For hygienic treatment of removable dentures, leave them overnight in Miramistin® solution. Before use, thoroughly rinse the dentures with running water.
Children
The medicinal product may be used in children aged 3 years and older according to the specified indications.
The method of administration, duration of treatment, and frequency are determined individually by the physician.
Overdose
No cases of overdose with the medicinal product have been reported following topical or external use.
Side effects.
All adverse reactions are listed by system organ class and frequency: very common (≥ 1/10), common (≥ 1/100 – < 1/10), uncommon (≥ 1/1,000 – < 1/100), rare (≥ 1/10,000 – < 1/1,000), very rare (< 1/10,000), frequency not known (cannot be estimated from available data).
Skin and subcutaneous tissue disorders: very rare – burning sensation, which resolves spontaneously within 15–20 seconds and does not require discontinuation of the medicinal product.
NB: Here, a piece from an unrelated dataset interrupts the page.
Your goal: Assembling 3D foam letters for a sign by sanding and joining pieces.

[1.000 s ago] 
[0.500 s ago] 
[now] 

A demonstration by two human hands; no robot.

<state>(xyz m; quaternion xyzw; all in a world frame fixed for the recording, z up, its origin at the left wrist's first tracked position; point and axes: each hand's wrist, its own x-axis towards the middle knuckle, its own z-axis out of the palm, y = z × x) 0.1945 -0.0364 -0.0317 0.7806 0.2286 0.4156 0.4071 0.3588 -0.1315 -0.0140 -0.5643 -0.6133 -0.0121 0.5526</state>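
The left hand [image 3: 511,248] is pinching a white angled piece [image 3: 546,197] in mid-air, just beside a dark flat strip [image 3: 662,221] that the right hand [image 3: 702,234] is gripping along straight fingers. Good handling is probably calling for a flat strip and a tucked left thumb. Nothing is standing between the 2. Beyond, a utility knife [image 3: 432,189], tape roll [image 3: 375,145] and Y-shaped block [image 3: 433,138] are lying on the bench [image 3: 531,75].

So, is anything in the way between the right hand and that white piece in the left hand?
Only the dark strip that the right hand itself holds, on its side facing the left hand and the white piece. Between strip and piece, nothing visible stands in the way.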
Immune system disorders: very rare – hypersensitivity reactions, including local skin irritation symptoms: itching, hyperemia, burning sensation, dry skin.
Reporting of suspected adverse reactions.
Reporting of suspected adverse reactions after medicinal product registration is important. It allows ongoing monitoring of the benefit-risk balance of the medicinal product. Medical and pharmaceutical professionals, as well as patients or their legal representatives, are encouraged to report any suspected adverse reactions and/or lack of efficacy via the Automated Information System for Pharmacovigilance at the following link: https://aisf.dec.gov.ua.
Shelf life. 3 years.
Storage conditions.
Store in the original packaging at a temperature not exceeding 30 °C.
Do not freeze. Keep out of reach and sight of children.
Packaging. 50 ml in a bottle, 1 bottle with a urethral applicator in a carton.
Supply classification. Over-the-counter.
Manufacturer. JSC "Pharmaceutical company "Darnytsia".
Manufacturer's address and location of business activity.
13, Borispilska Street, Kyiv, 02093, Ukraine.